No,instead, it’s flashes of my favourite pieces of musical mayhem from that second album, A Saucerful of Secrets, that keep flashing past the inside of my eyelids………….…and that’s no bad thing at all!
Like some modern day silent film pianist (the soundtrack and dialogue had been muted) he beavered away be-headphoned, twiddling, twerning and cajoling all sorts of synchronised accompanying squeals & sounds from his VCS3 (or Putney as we in ‘the know’ like to call them)
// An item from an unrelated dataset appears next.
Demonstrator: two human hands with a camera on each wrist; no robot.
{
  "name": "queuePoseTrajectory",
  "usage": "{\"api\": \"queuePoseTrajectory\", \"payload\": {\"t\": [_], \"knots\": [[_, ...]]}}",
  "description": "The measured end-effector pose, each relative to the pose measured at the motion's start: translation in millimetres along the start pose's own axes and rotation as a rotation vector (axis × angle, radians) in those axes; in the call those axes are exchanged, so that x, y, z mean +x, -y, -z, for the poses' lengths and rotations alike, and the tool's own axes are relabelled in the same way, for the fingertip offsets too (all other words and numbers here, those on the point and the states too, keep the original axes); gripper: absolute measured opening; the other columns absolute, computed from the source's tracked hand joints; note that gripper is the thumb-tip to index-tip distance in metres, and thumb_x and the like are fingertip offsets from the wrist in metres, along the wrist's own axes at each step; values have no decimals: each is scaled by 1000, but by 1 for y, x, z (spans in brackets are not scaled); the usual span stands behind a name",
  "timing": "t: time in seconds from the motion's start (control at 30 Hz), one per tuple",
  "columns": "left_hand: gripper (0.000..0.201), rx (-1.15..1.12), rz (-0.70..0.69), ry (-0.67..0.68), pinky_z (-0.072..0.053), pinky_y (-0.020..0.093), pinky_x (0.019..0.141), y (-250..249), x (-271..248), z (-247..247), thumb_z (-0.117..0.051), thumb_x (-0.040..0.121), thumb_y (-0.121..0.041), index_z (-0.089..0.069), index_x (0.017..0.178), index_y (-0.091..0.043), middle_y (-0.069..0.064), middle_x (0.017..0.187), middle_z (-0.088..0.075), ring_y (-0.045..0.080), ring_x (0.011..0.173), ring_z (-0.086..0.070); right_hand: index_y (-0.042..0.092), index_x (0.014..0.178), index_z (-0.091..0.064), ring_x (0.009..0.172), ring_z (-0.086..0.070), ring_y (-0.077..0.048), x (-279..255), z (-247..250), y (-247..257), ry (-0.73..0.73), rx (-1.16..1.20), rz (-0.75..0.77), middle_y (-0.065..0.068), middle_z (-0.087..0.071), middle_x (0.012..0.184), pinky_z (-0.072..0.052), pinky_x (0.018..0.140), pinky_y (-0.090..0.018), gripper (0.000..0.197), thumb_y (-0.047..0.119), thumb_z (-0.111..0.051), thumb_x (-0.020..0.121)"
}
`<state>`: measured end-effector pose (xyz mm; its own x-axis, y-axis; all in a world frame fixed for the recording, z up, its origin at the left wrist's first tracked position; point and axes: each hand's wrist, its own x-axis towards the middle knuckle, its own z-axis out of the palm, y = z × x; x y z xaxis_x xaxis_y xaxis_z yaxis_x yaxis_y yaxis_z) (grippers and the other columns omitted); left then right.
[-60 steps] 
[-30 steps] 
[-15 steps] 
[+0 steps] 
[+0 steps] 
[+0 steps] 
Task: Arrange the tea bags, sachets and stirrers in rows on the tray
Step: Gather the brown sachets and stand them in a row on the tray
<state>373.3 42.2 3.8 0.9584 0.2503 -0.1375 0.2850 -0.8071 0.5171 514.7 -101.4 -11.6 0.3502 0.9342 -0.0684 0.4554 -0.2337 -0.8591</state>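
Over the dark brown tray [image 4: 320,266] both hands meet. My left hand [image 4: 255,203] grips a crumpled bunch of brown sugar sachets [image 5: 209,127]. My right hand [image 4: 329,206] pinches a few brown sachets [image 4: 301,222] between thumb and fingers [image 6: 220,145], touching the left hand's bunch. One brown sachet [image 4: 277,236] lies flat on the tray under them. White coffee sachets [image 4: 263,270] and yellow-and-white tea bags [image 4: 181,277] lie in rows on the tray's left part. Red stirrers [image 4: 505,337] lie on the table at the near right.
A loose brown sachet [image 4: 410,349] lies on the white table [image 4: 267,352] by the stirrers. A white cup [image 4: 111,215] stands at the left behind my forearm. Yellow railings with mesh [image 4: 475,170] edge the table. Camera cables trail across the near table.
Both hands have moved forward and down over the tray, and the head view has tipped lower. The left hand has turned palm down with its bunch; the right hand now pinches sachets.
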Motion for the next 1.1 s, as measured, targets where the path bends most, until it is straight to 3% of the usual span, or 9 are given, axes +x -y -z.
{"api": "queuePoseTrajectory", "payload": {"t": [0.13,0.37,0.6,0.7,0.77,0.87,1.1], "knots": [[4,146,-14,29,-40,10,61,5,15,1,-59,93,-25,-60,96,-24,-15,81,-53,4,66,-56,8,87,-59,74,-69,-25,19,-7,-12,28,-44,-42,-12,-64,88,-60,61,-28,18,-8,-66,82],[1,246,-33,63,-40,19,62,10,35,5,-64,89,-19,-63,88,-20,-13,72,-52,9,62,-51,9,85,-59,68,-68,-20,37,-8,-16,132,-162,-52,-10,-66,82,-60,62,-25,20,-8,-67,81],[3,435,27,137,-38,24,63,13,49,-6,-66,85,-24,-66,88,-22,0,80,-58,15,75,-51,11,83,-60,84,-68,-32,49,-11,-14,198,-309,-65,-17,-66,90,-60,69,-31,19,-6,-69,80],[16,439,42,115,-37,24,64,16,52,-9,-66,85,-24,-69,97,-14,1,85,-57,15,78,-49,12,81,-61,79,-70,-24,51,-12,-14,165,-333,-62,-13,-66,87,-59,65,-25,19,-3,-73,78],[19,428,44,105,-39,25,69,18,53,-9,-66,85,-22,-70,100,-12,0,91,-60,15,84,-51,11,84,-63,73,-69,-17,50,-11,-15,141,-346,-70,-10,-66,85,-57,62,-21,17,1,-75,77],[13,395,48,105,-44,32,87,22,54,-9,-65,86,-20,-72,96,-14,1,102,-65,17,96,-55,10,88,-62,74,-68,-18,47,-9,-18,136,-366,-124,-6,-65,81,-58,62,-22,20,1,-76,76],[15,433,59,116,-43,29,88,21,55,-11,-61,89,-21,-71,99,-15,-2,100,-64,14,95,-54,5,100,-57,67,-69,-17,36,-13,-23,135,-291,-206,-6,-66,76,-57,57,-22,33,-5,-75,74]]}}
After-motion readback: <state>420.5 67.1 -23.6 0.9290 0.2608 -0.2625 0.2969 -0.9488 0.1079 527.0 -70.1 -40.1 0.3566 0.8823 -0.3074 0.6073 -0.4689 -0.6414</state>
The first half, meanwhile was a tad gentler with John reading a short fairy-tale, The King That Would See Paradise, from Andrew Lang’s ‘Orange’ Fairy Tale Book (1906) This piece came in at just around half an hour long and featured a pleasant burbling analogue synth, reminiscent of Tim Blake’s early work. I could also hear many percussive delay sounds that recalled Dave McRae’s intro to Matching Mole’s ‘Gloria Gloom’.
When not reading the text, and indeed what a sonorous timbre he has, John also made good use of chimes, some Ganesh style singing bowls and heavily processed/delayed/choral vocals.
As the story ascended to its inevitably bleak denouement we were treated to a Cavanagh clarinet solo so shrill, deranged and unexpected, it would have sounded quite at home snuggling up to Flash Gordon’s Ape. I was annoyed to hear that this was the penultimate soundlab show as I would have liked to have experienced more.

http://www.sacred-texts.com/neu/lfb/or/orfb05.htm

To paraphrase Janice Nicholls, “I’d give it foive!”